#### PROBLEM DESCRIPTION:
The expected answer is the full listing, repeated exactly and free of images.

#### RAW DATA:

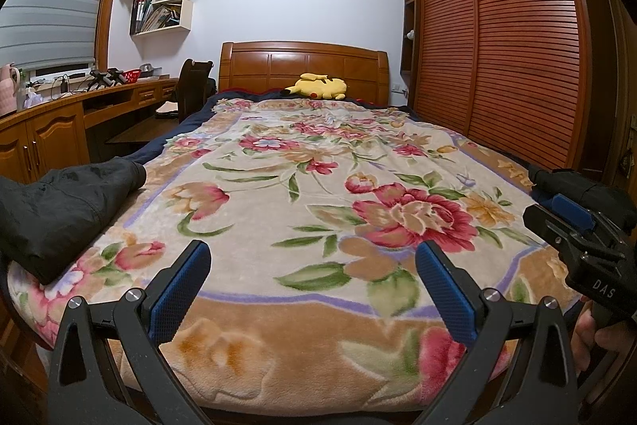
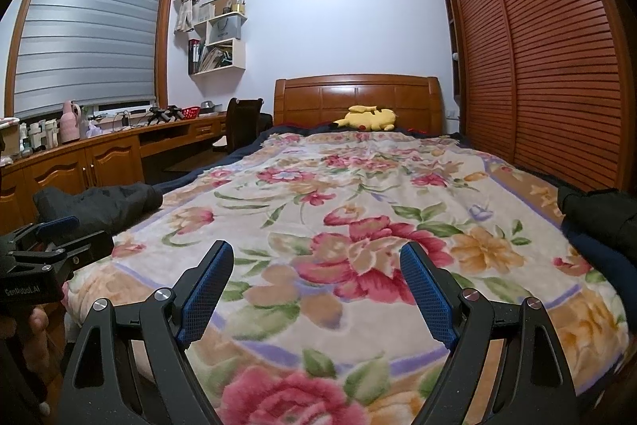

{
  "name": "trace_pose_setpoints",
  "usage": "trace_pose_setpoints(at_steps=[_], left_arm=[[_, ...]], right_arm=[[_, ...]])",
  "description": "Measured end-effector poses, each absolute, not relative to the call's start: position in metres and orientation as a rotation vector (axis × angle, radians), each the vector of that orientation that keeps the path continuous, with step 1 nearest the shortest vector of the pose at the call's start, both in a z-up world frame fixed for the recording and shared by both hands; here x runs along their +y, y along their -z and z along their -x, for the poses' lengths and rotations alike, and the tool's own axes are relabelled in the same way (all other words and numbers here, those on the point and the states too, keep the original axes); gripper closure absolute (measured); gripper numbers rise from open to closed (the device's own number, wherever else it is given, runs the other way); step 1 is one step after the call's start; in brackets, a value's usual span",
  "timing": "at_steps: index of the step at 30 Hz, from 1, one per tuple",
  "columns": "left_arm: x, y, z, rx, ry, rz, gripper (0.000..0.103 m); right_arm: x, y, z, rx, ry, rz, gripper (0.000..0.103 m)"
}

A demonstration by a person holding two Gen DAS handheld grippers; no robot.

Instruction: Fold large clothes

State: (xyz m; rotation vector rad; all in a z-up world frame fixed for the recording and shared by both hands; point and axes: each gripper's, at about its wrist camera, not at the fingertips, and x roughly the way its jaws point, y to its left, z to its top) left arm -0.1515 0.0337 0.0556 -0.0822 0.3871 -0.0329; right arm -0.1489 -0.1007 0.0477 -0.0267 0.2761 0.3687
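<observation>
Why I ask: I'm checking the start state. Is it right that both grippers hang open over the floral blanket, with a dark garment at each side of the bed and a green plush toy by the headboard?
Not quite: the plush toy is yellow, as the left wrist view shows. Left gripper, right gripper, floral blanket, dark garment on one side and the other, and headboard stand as stated.

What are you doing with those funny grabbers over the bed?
A person is holding a pair of tongs in each hand at the foot of a bed with a flowery blanket. The left tongs and right tongs are both open and hold nothing. Dark clothes wait to be folded: one black garment at the bed's left edge and another dark pile at the right. Folding has not started. A yellow plush toy lies by the headboard.
</observation>
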Motion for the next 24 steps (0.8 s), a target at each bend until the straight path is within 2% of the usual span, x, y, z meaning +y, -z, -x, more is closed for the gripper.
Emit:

#### OUTPUT:
{
  "name": "trace_pose_setpoints",
  "usage": "trace_pose_setpoints(at_steps=[_], left_arm=[[_, ...]], right_arm=[[_, ...]])",
  "description": "Measured end-effector poses, each absolute, not relative to the call's start: position in metres and orientation as a rotation vector (axis × angle, radians), each the vector of that orientation that keeps the path continuous, with step 1 nearest the shortest vector of the pose at the call's start, both in a z-up world frame fixed for the recording and shared by both hands; here x runs along their +y, y along their -z and z along their -x, for the poses' lengths and rotations alike, and the tool's own axes are relabelled in the same way (all other words and numbers here, those on the point and the states too, keep the original axes); gripper closure absolute (measured); gripper numbers rise from open to closed (the device's own number, wherever else it is given, runs the other way); step 1 is one step after the call's start; in brackets, a value's usual span",
  "timing": "at_steps: index of the step at 30 Hz, from 1, one per tuple",
  "columns": "left_arm: x, y, z, rx, ry, rz, gripper (0.000..0.103 m); right_arm: x, y, z, rx, ry, rz, gripper (0.000..0.103 m)"
}

A demonstration by a person holding two Gen DAS handheld grippers; no robot.

Instruction: Fold large clothes

State: (xyz m; rotation vector rad; all in a z-up world frame fixed for the recording and shared by both hands; point and axes: each gripper's, at about its wrist camera, not at the fingertips, and x roughly the way its jaws point, y to its left, z to its top) left arm -0.1515 0.0337 0.0556 -0.0822 0.3871 -0.0329; right arm -0.1489 -0.1007 0.0477 -0.0267 0.2761 0.3687
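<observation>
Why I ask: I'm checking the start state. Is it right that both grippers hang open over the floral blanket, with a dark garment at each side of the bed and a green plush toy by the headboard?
Not quite: the plush toy is yellow, as the left wrist view shows. Left gripper, right gripper, floral blanket, dark garment on one side and the other, and headboard stand as stated.

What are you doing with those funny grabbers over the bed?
A person is holding a pair of tongs in each hand at the foot of a bed with a flowery blanket. The left tongs and right tongs are both open and hold nothing. Dark clothes wait to be folded: one black garment at the bed's left edge and another dark pile at the right. Folding has not started. A yellow plush toy lies by the headboard.
</observation>
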Motion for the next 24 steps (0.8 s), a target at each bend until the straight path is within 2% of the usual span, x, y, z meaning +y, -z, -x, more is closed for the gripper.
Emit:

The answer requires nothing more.